In May 1968, Ball produced a large body of gouaches, drawings, and paintings. From 1970 to 1980, he devoted himself to working with young engravers at Atelier 17 or in his own workshop on rue de la Parcheminerie. During this period, he was commissioned to create monumental works on aluminum panels.
The deaths of Lil Michalelis in 1987, Stanley William Hayter in 1988, and Adibin Dino in 1993 plunged Ball into a depression and disarray from which he finally emerged during a long stay at the Franciscan hermitage of La Cordelle in Vézelay. There he met Brother Ambroise Negrel and Father Joseph Fondeur, who participated in both his religious conversion and a form of artistic renaissance. The Church of Saint-Séverin in Paris commissioned him to paint two large oils on canvas depicting angels, now exhibited in the presbytery.

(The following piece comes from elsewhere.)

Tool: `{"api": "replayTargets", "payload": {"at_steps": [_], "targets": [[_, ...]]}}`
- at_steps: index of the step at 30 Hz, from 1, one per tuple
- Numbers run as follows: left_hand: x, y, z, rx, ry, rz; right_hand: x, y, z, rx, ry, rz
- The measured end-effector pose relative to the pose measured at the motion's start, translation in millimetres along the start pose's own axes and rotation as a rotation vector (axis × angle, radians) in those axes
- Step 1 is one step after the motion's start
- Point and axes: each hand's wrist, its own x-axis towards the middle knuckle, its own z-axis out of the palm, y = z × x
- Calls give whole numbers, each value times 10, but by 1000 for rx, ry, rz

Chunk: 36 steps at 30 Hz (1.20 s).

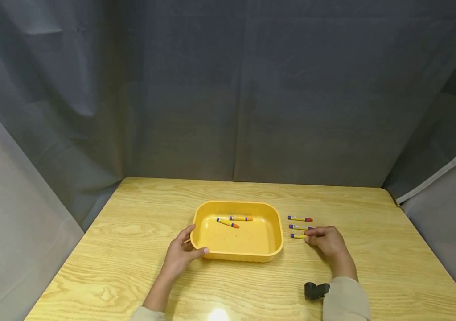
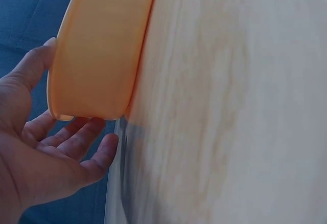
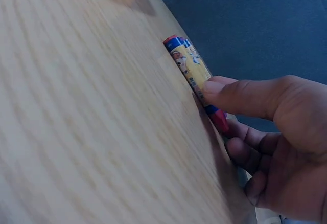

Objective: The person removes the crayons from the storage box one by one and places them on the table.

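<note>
In the head view, a yellow plastic tray (image 1: 236, 257) sits mid-table with two orange-tipped crayons inside, one crayon (image 1: 241, 218) straight and another crayon (image 1: 228, 223) slanted. My left hand (image 1: 179, 255) grips the tray's near left corner, thumb on the front rim and fingers along the left side. To the tray's right, my right hand (image 1: 329, 243) pinches the nearest crayon (image 1: 297, 236) of a short column of three. In the right wrist view the thumb lies over this crayon (image 3: 190, 70), which has a yellow wrapper, blue bands and a reddish tip.
Behind the pinched crayon lie a middle crayon (image 1: 299, 227), its tip hidden by the fingers, and a red-tipped crayon (image 1: 300, 218). A black device (image 1: 316, 291) is at the right sleeve. Grey curtains (image 1: 187, 111) surround the wooden table (image 1: 111, 249).
</note>
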Motion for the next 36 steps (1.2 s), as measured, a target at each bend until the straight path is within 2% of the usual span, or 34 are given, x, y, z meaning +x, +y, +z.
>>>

In 1982, the bibliophile association "les 101" asked Ball to illustrate Les Cahiers de Malte Laurids Brigge by Rainer Maria Rilke. Three years were necessary to complete the work. In 1994, Ball and Richard Nelson, a former student, collaborated to illustrate the work St. Jean de la Croix, Malgré la Nuit. Each artist created six engravings and the work was published by Atelier Georges Leblanc and Thierry Bouchard. That same year, through his gallerist André Biren, Ball met novelist and literary columnist Michel Déon. Several works of art and an important correspondence testify to their friendship.
George Ball’s body of work is
substantial. Besides numerous solo exhibitions, his work was included in the
annual Parisian Salons: Réalitiés Nouvelles, Salon de Mai, Grands et Jeunes
d’Aujourd’hui, Jeune Gravure Contemporaine, and Salon d’Automne. He is
represented in the collections of the Bibliothèque nationale de France, Paris;
Musée des Beaux-arts de Brest; Musée de Grenoble; Musée de Dieppe; Musée des
Augustins, Toulouse; Musée de Dijon; Musée de’Art Moderne de la ville de Paris;
Victoria and Albert Museum, London; Fine Arts Museums of San Francisco; and the
Kunst Museum, Zürich.
George Ball died in Paris on October 30, 2010. His ashes are scattered in the
Tholonet park, at the foot of the Sainte-Victoire mountain.